_THE TASK_
Lift out each line of the data that holds "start".

_DATASET EXTRACT_

»»

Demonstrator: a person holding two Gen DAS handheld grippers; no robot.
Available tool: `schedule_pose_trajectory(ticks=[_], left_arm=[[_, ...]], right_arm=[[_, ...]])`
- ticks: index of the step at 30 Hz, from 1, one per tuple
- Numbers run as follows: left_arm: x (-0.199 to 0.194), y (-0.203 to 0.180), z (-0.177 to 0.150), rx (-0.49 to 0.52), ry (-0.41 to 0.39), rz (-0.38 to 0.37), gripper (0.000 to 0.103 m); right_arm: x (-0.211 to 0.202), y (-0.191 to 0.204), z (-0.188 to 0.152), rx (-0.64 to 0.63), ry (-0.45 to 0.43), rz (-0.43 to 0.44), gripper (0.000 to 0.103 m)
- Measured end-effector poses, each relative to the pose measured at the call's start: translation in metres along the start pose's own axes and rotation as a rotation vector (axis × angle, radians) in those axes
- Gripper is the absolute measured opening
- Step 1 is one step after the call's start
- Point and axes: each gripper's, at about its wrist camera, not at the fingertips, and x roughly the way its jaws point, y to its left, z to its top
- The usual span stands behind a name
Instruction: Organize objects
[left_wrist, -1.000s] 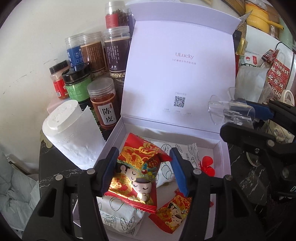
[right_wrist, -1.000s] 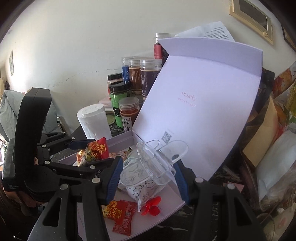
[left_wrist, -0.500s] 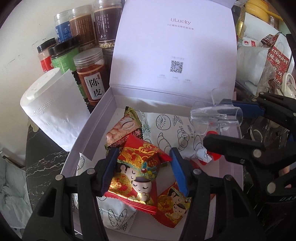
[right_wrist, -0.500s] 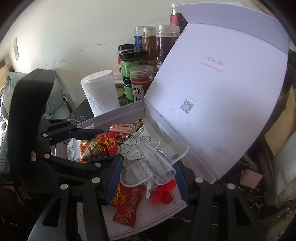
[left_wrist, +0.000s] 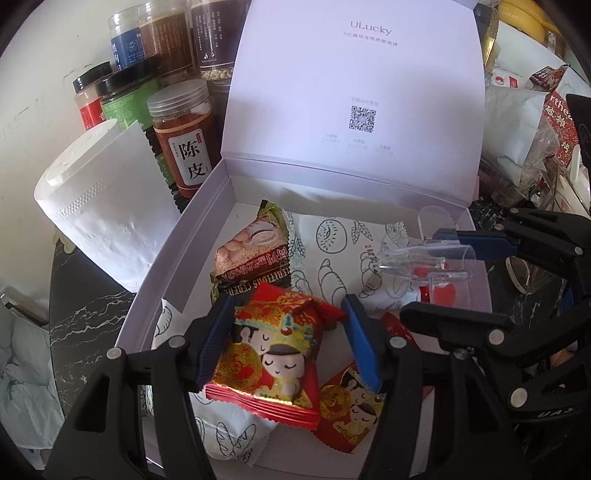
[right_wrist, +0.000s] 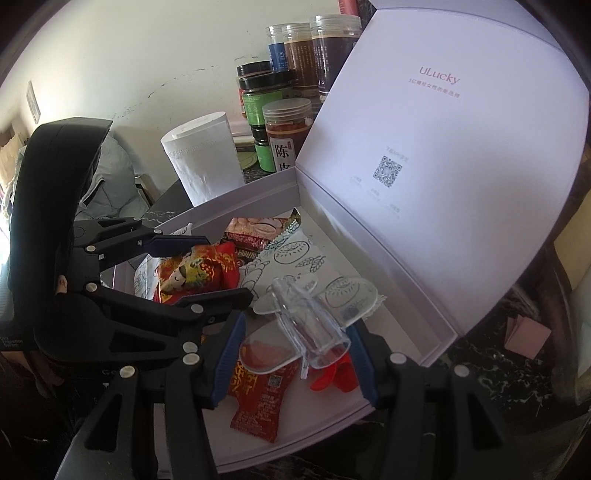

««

_RESULT FOR THIS EXERCISE_
- Measured end-effector poses, each relative to the pose measured at the call's start: translation in metres along the start pose's own axes and rotation as a rotation vector (axis × angle, radians) in those axes
- Step 1 is one step after the call's start

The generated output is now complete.